If you think the generator is the problem, you can test it out quite easily.
Fire up a python shell, import your package, make a generator and get a few samples to see if they're what you expected.
# say you save the generator in mygenerator.py
$ python3
Python 3.5.2 (default, Nov 17 2016, 17:05:23)
[GCC 5.4.0 20160609] on linux
Type "help", "copyright", "credits" or "license" for more information.
>>> import mygenerator
# initialise paths, cat_list here:
>>> paths = [...]
>>> cat_list = [...]
# use a small batch_size to be able to see the results
>>> g = mygenerator.generate_arrays_from_file(paths, cat_list, batch_size = 2)
>>> batch = g.__next__()
# now check if batch is what you expect
To save an image or display it (from this tutorial):
# Save:
from scipy import misc
misc.imsave('face.png', image_array) # uses the Image module (PIL)
# Display:
import matplotlib.pyplot as plt
plt.imshow(image_array)
plt.show()
More about accuracy and data augmentation
If you test the two models (one trained with the generator and one with the whole data preloaded) on different datasets the accuracies will clearly be different. Try to use the exact same test and train data for both models, turn off augmentation completely and you should see similar accuracies (for the same number of epochs, batch_sizes, etc). If you don't use the method above to fix the generator.

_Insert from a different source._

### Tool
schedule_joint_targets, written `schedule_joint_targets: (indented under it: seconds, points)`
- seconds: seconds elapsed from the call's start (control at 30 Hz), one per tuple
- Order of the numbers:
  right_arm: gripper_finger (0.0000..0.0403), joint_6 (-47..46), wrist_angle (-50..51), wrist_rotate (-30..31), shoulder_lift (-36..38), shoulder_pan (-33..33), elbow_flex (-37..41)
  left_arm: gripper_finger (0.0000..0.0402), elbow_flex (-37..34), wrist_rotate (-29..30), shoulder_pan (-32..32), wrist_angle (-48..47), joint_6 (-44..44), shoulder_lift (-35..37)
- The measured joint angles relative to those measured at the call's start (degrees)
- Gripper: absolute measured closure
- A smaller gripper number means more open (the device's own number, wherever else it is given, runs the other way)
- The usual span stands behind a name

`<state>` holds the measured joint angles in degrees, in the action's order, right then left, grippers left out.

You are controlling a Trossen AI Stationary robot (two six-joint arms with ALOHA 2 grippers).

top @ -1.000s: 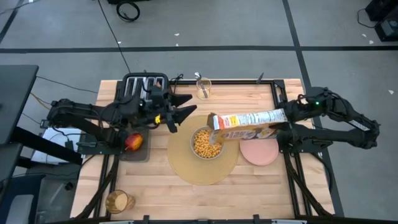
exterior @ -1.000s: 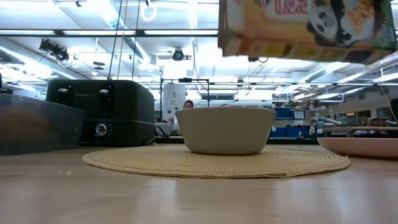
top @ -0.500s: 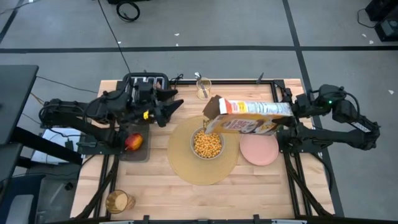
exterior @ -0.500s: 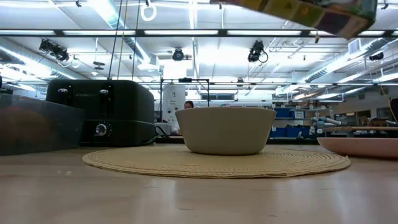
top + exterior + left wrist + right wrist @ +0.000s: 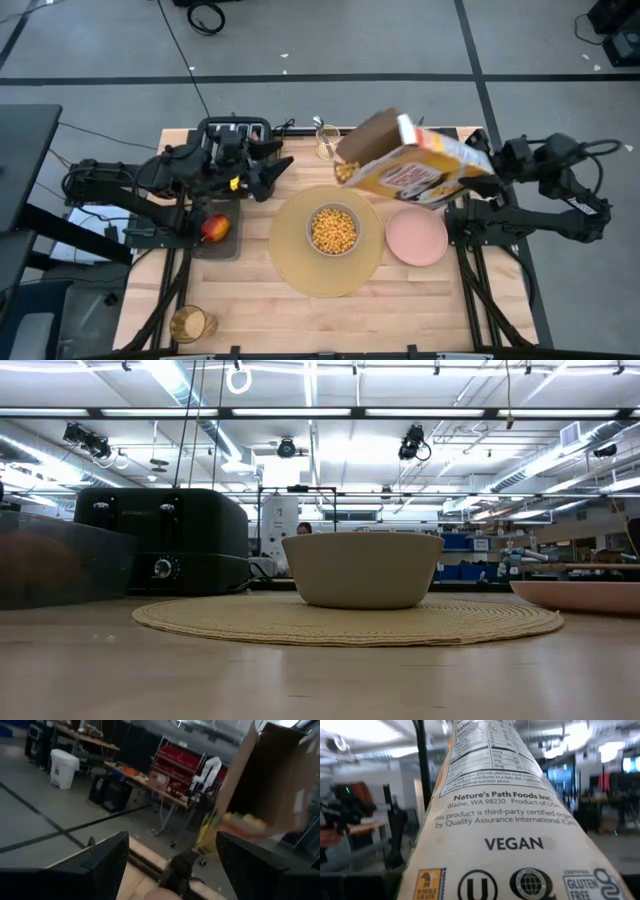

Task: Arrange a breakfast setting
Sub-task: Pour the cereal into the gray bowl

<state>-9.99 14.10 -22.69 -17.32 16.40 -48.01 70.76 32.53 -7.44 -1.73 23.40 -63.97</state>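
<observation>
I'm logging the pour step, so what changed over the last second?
The right hand swung the cereal box from over the bowl up and back toward the table's far side, spout raised. The left hand drew back toward the toaster. Bowl, placemat, pink plate, apple unmoved.

Both arms are dark, nearly black, built of rounded segments joined by bulky joints. The left arm [image 5: 140,180] carries a small yellow mark near its wrist, just behind the two tapered black fingers [image 5: 272,170] of its gripper. The right arm [image 5: 555,190] has a thin black cable looping over its upper joint. In the left wrist view the fingers [image 5: 107,857] are flat, matte-black plates.
</observation>
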Motion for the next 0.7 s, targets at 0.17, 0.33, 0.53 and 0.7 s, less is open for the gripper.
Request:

If there are only few data points the model will overfit (thus have high training accuracy) very quickly. Data augmentation helps reduce overfitting and makes models generalise better. This also means that the accuracy on training after very few epochs will be lower as the data is more varied.
Please note it is very easy to get image processing (data augmentation) things wrong and not realise it. Crop it wrongly, you get a black image. Zoom too much you only get noise. Confuse x and y and you get a totally wrong image. And so on... Test your generator to see if the images it outputs are what you expect and that the labels match.
On brightness. If you alter the brightness on the input images you make your model agnostic to brightness. You don't improve the generalisation on other things like rotations and zoom. Make sure you do not overdo the brightness changes: do not make your images fully white or fully black - if this happens it will explain the huge drop in accuracy.
As pointed in the comments by VMRuiz, if you have categorical data (which you do), use keras.preprocessing.image.ImageDataGenerator (docs). It will save you a lot of time. A very good example on Keras blog (code here). If you are interested in your own image processing have a look at the ImageDataGenerator source code.
Related
I came across this notebook that covers forecasting. I got it through this article.
I am confused about the 2nd and 4th line from below
train_data = tf.data.Dataset.from_tensor_slices((x_train, y_train))
train_data = train_data.cache().shuffle(buffer_size).batch(batch_size).repeat()
val_data = tf.data.Dataset.from_tensor_slices((x_vali, y_vali))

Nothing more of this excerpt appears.